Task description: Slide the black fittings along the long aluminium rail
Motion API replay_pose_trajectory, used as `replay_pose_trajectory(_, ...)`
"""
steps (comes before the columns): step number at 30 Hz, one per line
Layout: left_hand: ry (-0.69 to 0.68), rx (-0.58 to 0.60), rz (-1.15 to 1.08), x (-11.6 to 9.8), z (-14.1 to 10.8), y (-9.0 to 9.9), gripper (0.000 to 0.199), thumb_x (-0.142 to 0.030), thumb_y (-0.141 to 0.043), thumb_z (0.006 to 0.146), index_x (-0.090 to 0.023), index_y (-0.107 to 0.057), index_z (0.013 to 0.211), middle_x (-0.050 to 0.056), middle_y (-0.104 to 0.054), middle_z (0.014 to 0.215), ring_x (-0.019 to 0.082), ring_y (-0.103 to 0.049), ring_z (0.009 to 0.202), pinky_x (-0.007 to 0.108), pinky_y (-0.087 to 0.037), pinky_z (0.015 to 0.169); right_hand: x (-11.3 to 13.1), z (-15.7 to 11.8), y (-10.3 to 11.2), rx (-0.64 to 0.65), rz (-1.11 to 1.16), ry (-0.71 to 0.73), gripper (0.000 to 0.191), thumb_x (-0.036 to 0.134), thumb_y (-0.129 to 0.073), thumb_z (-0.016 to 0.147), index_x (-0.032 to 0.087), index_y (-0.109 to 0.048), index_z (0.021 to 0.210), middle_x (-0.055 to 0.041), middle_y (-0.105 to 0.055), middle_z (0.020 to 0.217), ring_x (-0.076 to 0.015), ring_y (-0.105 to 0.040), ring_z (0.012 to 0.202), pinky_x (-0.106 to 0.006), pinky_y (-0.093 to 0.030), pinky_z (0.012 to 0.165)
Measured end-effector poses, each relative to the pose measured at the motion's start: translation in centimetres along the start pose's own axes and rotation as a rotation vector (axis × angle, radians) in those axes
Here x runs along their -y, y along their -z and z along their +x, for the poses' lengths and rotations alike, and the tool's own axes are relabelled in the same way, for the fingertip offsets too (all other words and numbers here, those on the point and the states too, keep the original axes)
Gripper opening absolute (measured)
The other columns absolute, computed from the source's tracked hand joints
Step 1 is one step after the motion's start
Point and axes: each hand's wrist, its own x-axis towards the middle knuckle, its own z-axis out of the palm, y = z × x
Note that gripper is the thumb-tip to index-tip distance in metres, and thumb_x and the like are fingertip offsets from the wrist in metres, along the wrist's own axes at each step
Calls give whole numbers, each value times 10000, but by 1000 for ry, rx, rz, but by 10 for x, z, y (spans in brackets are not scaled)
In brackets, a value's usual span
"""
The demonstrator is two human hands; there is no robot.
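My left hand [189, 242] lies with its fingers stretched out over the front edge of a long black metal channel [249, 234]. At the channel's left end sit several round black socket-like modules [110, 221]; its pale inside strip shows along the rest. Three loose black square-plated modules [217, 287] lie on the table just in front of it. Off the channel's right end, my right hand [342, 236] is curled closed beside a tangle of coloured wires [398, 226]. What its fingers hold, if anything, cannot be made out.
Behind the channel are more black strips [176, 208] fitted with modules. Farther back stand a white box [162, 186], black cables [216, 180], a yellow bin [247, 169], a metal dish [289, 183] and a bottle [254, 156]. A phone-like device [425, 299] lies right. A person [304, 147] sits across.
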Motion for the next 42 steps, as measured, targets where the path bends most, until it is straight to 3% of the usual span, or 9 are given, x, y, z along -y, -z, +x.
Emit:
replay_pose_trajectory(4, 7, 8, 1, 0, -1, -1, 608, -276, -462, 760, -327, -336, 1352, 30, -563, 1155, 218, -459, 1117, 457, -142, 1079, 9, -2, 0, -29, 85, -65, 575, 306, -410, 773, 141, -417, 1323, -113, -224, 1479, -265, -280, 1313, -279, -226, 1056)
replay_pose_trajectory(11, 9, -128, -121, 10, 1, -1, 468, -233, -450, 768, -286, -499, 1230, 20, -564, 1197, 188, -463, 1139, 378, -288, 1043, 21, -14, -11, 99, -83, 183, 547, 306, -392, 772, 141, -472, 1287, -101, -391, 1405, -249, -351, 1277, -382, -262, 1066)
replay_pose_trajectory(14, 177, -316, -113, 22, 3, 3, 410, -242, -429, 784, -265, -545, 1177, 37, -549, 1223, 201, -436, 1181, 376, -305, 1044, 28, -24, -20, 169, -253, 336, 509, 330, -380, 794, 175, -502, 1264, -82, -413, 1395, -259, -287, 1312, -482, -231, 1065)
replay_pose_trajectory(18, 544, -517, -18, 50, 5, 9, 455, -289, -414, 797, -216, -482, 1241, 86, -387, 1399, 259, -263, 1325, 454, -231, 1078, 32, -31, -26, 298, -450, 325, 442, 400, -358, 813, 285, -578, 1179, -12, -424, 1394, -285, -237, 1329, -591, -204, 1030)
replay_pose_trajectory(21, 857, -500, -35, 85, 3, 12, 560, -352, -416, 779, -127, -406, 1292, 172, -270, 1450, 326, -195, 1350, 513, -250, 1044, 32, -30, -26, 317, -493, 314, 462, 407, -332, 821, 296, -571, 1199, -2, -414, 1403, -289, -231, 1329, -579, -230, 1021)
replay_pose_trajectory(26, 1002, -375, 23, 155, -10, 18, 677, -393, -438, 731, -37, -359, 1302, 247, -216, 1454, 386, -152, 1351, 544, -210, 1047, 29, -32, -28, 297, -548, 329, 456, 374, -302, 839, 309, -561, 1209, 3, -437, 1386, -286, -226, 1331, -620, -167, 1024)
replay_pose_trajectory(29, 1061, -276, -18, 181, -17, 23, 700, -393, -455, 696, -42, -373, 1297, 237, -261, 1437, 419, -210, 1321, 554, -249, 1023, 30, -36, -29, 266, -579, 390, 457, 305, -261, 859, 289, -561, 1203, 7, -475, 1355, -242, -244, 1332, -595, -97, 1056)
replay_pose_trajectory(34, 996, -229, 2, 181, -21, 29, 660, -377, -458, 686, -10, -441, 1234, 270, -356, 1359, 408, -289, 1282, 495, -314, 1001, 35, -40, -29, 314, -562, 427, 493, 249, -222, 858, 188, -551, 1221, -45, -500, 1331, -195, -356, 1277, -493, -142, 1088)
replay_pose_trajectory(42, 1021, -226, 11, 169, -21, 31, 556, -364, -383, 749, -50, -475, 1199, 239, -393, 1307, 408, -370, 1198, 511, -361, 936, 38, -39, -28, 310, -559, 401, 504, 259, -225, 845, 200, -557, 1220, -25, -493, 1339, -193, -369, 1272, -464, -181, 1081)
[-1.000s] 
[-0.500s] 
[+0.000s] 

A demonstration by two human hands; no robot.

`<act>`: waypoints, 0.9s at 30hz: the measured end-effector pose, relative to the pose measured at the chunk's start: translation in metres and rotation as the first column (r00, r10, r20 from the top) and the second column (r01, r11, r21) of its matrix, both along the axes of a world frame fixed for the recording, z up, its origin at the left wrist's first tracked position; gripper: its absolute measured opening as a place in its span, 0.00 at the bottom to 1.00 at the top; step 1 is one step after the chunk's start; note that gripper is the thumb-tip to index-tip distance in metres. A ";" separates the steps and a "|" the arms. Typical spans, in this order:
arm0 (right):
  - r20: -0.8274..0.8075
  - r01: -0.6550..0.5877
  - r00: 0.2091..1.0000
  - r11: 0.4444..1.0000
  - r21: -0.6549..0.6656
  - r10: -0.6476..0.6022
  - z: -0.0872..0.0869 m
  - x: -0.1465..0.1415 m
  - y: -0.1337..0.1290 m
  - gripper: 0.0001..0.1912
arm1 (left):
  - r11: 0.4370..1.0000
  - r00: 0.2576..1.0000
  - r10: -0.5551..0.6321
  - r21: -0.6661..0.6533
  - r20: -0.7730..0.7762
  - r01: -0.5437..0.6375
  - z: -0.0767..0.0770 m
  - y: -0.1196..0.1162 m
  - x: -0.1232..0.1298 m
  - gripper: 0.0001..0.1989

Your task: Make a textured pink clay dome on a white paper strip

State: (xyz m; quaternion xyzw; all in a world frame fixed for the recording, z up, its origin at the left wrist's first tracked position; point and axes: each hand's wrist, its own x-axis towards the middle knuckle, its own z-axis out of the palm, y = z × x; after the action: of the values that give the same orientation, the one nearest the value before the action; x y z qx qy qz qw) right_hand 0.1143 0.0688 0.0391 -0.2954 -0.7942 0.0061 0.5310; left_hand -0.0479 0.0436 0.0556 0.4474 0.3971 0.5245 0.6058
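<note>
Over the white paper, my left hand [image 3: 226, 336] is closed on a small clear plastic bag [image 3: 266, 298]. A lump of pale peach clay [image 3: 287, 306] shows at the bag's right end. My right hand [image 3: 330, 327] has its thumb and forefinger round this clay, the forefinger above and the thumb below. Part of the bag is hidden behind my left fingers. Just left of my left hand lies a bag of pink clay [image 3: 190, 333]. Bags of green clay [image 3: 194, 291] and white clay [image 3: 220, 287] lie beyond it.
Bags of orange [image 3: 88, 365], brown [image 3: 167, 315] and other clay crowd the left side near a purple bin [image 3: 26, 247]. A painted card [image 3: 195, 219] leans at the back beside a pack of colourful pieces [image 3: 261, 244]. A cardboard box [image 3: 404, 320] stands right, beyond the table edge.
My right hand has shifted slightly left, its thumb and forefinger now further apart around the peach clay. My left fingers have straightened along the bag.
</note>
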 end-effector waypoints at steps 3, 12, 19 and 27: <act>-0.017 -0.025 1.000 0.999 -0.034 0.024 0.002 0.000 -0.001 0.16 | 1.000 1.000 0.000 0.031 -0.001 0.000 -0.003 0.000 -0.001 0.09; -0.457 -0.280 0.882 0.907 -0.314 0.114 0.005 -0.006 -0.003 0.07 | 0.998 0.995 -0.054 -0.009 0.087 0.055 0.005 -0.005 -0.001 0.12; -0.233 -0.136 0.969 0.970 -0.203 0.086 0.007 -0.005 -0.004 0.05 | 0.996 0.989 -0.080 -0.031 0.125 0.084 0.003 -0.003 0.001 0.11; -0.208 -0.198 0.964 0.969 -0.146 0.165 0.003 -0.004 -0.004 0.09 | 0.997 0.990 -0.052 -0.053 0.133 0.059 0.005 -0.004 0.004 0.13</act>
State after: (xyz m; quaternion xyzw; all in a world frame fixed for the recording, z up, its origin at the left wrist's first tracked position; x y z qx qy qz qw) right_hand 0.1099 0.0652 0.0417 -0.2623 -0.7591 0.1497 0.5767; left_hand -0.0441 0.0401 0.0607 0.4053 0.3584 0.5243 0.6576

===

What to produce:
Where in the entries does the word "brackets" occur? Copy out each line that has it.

Written reply:
Calls give whole numbers, each value times 10000, but by 1000 for ry, rx, rz, but by 10 for x, z, y (spans in brackets are not scaled)
In brackets, a value's usual span

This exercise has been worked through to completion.